Saya harap, keduanya terus punya semangat untuk terus bertumbuh lebih baik lagi. Semangat untuk menjadi yang terbaik, menjadi pemain terbaik di Indonesia dan siap menatap liga luar negeri jika memang tak ada lagi lawan di sini. Saya harap, keduanya tidak pernah puas atas apa yang mereka capai. Menikmatinya untuk beberapa saat boleh, tapi jangan sampai terlena.

Satu lagi, saya juga berharap Yesaya, Hendrick Yonga, dan Kelvin Sanjaya tak lagi dilibatkan dalam situasi sulit seperti sekarang. "Di Patriots, mereka bisa dapat menit bermain yang lebih banyak."

Ini adalah sebuah bias yang berbahaya. Ketiganya sudah terlalu dominan jika harus bersaing dengan para pemain Patriots lainnya. Hasilnya, ya memang Patriots akan bergantung kepada mereka bertiga dan statistik mereka tampak luar biasa.

Namun, mayoritas pemain menjadi lebih baik di sesi latihan. Jika situasi ideal, tidak dengan jadwal yang padat ini, latihan dua kali sehari yang mereka lakoni adalah faktor terpenting dalam perkembangan karier mereka.

Berlatih dengan Andakara Prastawa, Reggie Mononimbar, ditambah dua sosok pemain asing akan membuat Yesaya dan Hendrick tahu apa kekurangan mereka, pengalaman apa yang belum mereka punya. Lebih enaknya lagi, dua kali sehari mereka menjalani itu, dobel pengalaman yang masuk di alam bawah sadar mereka.

Pun dengan Kelvin. Perkembangan ketangkasannya akan lebih baik dengan menghadapi Elijah Foster dan Arki Dikania Wisnu sebanyak dua kali dalam sehari. Ia akan semakin siap menghadapi gelaran internasional yang ditujukan untuknya di masa mendatang. 

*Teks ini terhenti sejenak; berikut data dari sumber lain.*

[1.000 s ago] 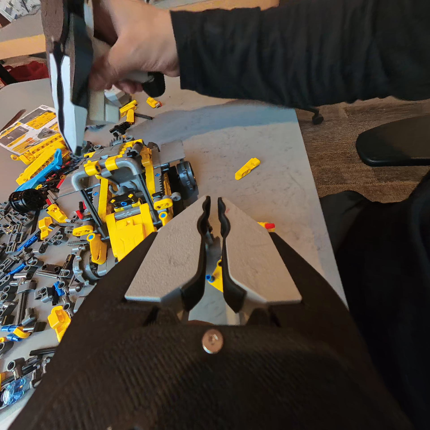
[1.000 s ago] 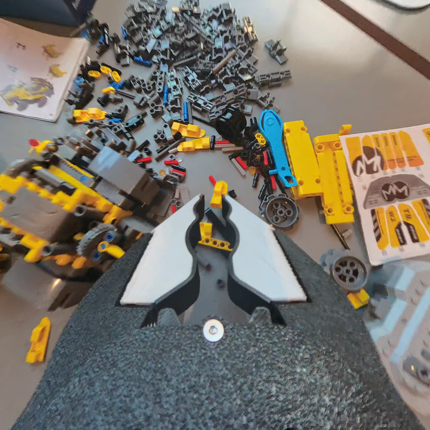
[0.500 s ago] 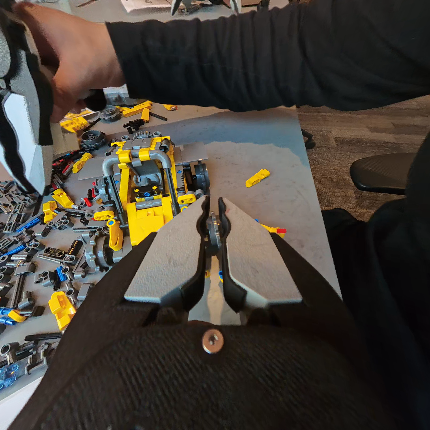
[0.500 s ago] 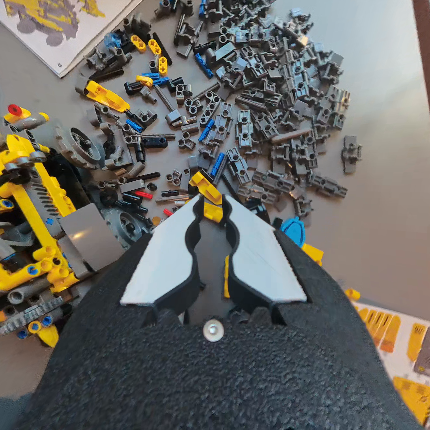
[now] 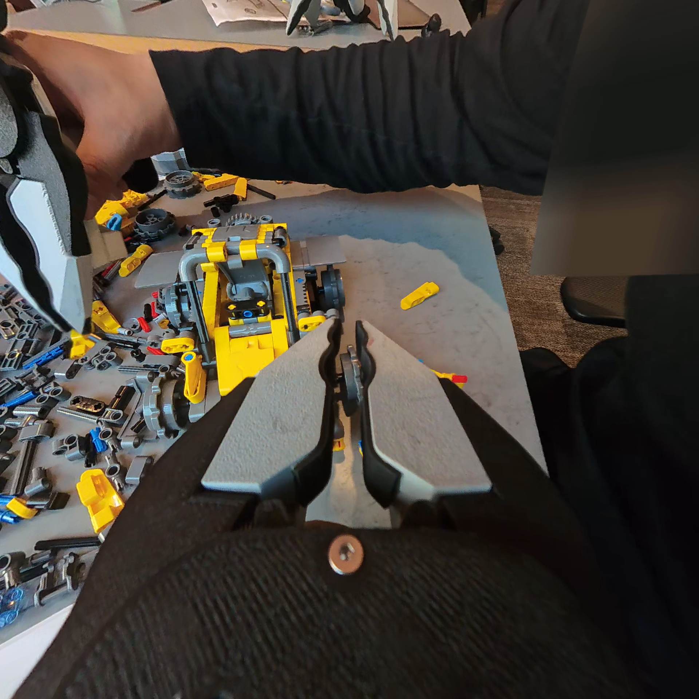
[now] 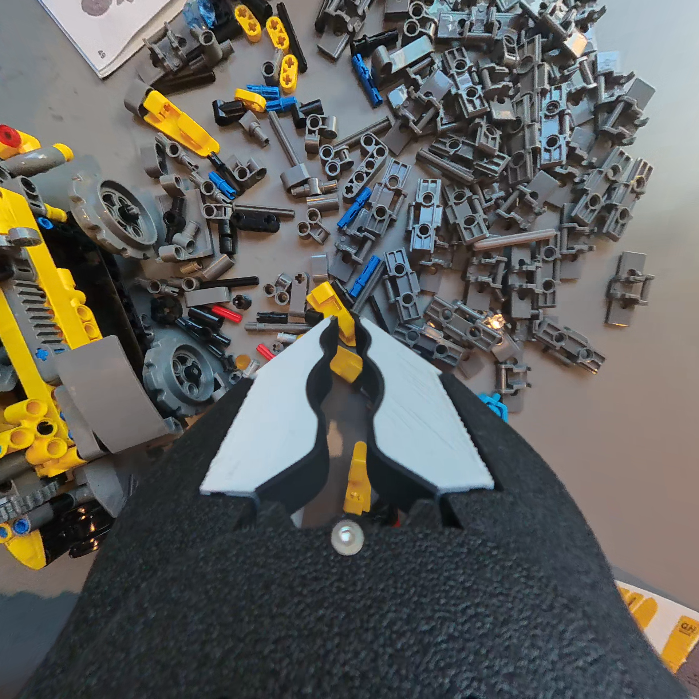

Yudha adalah contoh nyata dari itu semua. Ya, Yudha memang pemain terbaik Patriots musim lalu, tapi lihat perkembangannya bersama Prawira. Lihat caranya mengambil keputusan sekarang. Semuanya jelas meningkat dari musim lalu.

Hal seperti ini pula yang terjadi dengan Luka Doncic. Di usia 13 tahun, ia sudah keluar dari Slovenia ke Spanyol, tanpa bisa bahasa Spanyol. Di usia 16 tahun, ia bermain dengan tim profesional Real Madrid. Di usia 17 tahun, Luka jadi juara EuroBasket dan MVP EuroLeague. Sekarang, 23 tahun, Luka adalah salah satu pemain terbaik di dunia.